Generally, the prosecution will use evidence from your environment to demonstrate you had intent to sell. Police may look for paraphernalia or other signs that you sold drugs or had the intent to do so. Often, having any large quantity of drugs, which goes beyond what one person could use in a reasonable amount of time, can be used as evidence you had intent to sell the drugs. The standard for large quantity isn't always legally defined. For marijuana flower, the dried version of the plant, possession of less than one ounce is just an infraction that comes with a fine and nothing more. Possession of an amount larger than one ounce can indicate intent to sell so that is a more serious crime, generally charged as a misdemeanor that comes with fines and potentially jail time. For other drugs, the amount may not make a big difference if there is other evidence you had intent to sell. Supplies that a drug dealer might need to operate their business can also be used as evidence you had intent to sell, such as containers, scales, large amounts of cash or pre-weighed amounts of drugs. Keep in mind you could have some of these things in your possession for other reasons than selling drugs so it is important to challenge what evidence you feel is being unfairly used against you.
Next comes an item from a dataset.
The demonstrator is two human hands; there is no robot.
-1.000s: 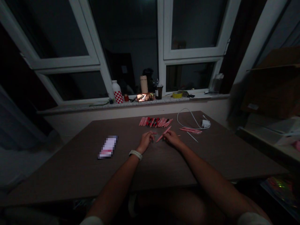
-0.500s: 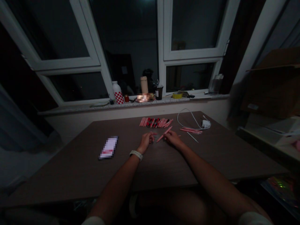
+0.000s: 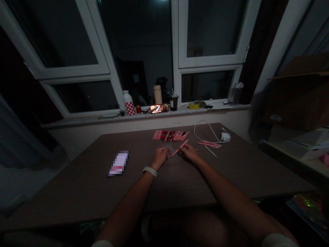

Possession with intent to sell is generally charged as a felony, punishable by 2-4 years in prison. This sentence can increase if you sell to a minor or while on school grounds. It is important to note that this law applies to all controlled substances illegally obtained or distributed, including street drugs or prescription drugs, if not provided by a license dispenser. You can face the same punishments for selling narcotic painkillers as you would selling a hard street drug. Along with the consequences handed down from the criminal justice system, you will face discrimination in the face of employment, housing and some financial assistance opportunities that exclude felony drug offenders. Possession with intent to sell a drug is a serious charge that can carry with it enormous consequences. It is also a complex charge that requires proof of your intent to sell, which can be hard to produce and when there is evidence, can be hard to challenge. Speak with a criminal defense attorney experienced in drug crime defense to discuss your case and strategize a defense against the allegations.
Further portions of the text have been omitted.